● Exercise requirements
Each line below that includes "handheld" counts once; report the total and nothing more.

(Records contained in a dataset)
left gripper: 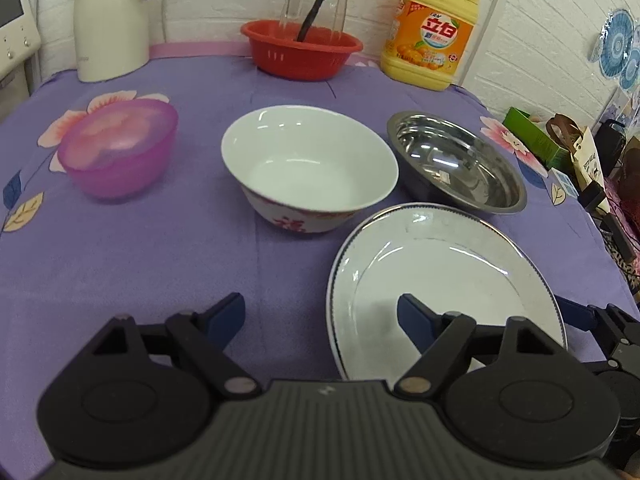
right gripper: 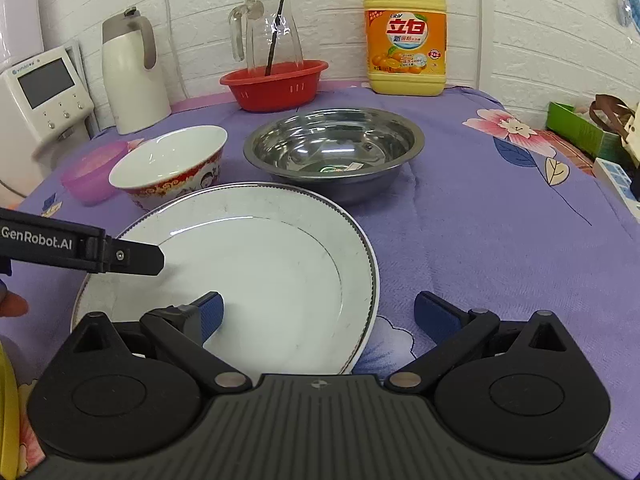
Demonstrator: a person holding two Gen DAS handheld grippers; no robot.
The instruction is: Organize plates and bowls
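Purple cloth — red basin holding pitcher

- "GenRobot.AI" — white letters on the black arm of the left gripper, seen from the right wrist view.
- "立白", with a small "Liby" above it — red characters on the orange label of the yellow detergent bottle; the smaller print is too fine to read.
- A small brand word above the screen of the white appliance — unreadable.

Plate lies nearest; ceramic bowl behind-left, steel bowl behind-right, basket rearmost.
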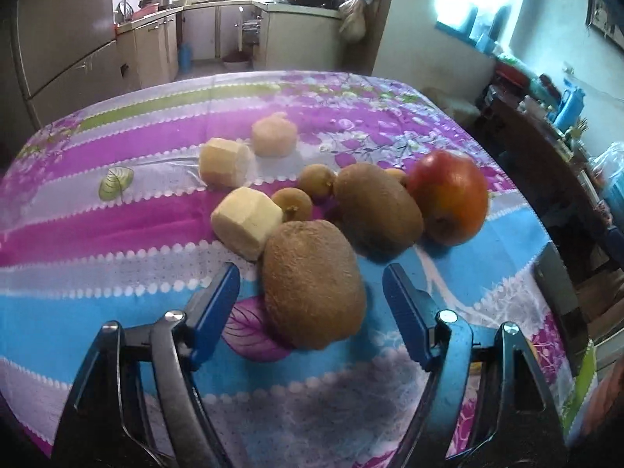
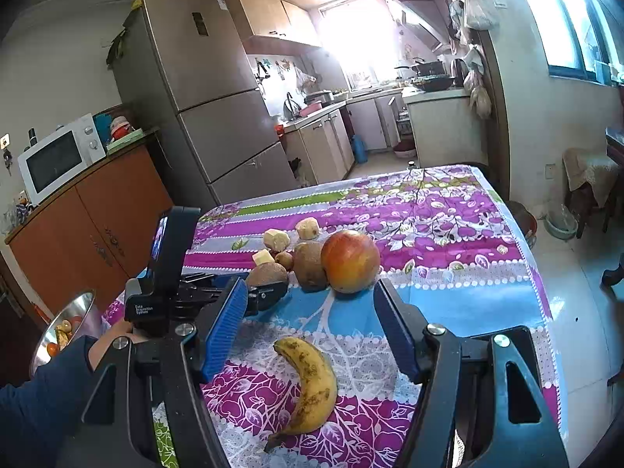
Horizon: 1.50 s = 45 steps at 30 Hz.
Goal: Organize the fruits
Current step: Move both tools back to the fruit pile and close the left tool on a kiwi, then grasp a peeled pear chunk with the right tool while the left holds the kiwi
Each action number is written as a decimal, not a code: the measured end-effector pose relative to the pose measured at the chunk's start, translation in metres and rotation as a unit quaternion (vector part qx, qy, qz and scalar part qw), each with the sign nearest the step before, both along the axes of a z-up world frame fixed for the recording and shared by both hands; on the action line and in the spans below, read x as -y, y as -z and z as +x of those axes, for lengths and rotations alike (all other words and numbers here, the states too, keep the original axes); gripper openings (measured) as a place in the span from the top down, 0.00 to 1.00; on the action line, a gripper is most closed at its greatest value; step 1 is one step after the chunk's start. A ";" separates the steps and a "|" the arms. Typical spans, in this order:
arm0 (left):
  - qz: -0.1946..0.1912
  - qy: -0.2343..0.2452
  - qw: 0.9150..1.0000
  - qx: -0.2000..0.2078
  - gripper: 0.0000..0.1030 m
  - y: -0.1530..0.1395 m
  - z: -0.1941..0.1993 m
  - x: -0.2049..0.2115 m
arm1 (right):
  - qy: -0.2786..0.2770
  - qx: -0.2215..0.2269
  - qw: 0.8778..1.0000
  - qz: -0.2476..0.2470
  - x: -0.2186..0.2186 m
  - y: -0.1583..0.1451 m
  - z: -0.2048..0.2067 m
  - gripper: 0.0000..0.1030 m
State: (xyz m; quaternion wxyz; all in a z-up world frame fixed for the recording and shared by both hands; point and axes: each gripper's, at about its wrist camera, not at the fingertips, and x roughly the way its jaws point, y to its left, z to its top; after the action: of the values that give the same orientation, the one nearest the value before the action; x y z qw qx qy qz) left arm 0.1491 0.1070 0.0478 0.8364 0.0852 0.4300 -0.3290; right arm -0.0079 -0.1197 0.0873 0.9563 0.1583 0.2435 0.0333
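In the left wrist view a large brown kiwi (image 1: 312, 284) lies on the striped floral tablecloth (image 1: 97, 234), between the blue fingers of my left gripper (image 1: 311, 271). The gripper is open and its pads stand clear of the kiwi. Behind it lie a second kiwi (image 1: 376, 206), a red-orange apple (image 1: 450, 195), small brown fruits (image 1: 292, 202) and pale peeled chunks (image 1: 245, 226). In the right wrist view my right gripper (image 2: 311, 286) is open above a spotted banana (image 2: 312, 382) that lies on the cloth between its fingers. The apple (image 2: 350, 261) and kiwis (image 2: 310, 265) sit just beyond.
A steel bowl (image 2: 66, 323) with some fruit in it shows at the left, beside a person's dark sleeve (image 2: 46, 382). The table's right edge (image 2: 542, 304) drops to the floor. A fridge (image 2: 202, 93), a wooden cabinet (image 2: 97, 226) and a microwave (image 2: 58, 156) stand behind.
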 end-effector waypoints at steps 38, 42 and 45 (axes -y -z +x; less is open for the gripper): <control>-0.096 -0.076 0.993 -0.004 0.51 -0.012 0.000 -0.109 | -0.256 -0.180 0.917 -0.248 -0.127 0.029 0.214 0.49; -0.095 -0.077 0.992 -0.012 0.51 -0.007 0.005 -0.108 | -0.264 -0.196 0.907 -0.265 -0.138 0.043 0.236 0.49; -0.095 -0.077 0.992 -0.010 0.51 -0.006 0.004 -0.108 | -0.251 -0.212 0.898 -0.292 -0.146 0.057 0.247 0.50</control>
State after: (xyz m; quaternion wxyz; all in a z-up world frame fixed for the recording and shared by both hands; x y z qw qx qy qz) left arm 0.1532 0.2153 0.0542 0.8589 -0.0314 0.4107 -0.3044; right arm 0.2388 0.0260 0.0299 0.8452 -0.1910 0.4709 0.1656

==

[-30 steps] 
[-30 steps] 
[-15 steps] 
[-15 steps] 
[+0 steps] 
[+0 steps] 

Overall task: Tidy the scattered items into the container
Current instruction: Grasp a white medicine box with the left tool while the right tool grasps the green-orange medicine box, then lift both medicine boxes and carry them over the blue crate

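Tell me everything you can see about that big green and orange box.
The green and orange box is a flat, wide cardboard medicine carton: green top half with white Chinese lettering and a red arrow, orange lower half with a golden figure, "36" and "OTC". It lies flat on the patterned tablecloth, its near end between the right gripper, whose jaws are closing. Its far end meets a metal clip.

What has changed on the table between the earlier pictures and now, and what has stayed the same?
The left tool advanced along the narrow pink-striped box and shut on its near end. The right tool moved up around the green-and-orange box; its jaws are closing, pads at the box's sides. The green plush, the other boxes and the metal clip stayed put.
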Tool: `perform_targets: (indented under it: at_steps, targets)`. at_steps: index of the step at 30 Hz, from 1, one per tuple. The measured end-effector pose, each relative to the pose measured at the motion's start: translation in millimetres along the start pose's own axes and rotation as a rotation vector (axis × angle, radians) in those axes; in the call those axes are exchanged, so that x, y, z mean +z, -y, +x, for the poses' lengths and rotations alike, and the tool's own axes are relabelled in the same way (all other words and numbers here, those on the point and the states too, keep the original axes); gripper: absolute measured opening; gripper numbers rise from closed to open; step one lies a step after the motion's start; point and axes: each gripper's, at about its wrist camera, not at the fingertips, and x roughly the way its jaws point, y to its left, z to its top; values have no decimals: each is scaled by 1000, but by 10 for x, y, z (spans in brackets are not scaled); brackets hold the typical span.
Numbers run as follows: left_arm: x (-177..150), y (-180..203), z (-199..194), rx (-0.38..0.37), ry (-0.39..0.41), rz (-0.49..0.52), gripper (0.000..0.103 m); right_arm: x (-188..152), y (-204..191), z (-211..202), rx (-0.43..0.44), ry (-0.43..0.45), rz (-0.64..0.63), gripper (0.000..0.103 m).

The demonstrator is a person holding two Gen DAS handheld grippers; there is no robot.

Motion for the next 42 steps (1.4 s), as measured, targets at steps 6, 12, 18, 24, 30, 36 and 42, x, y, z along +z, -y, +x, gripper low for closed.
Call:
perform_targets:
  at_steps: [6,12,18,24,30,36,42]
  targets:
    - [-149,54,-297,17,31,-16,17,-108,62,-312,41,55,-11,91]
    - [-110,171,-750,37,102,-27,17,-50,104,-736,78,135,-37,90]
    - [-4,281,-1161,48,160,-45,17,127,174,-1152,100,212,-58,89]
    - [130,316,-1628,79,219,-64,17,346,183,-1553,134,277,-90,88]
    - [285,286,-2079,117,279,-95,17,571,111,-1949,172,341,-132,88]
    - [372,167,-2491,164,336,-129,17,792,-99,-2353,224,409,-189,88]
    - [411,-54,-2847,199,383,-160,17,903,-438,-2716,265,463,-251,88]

● Solution for this problem
2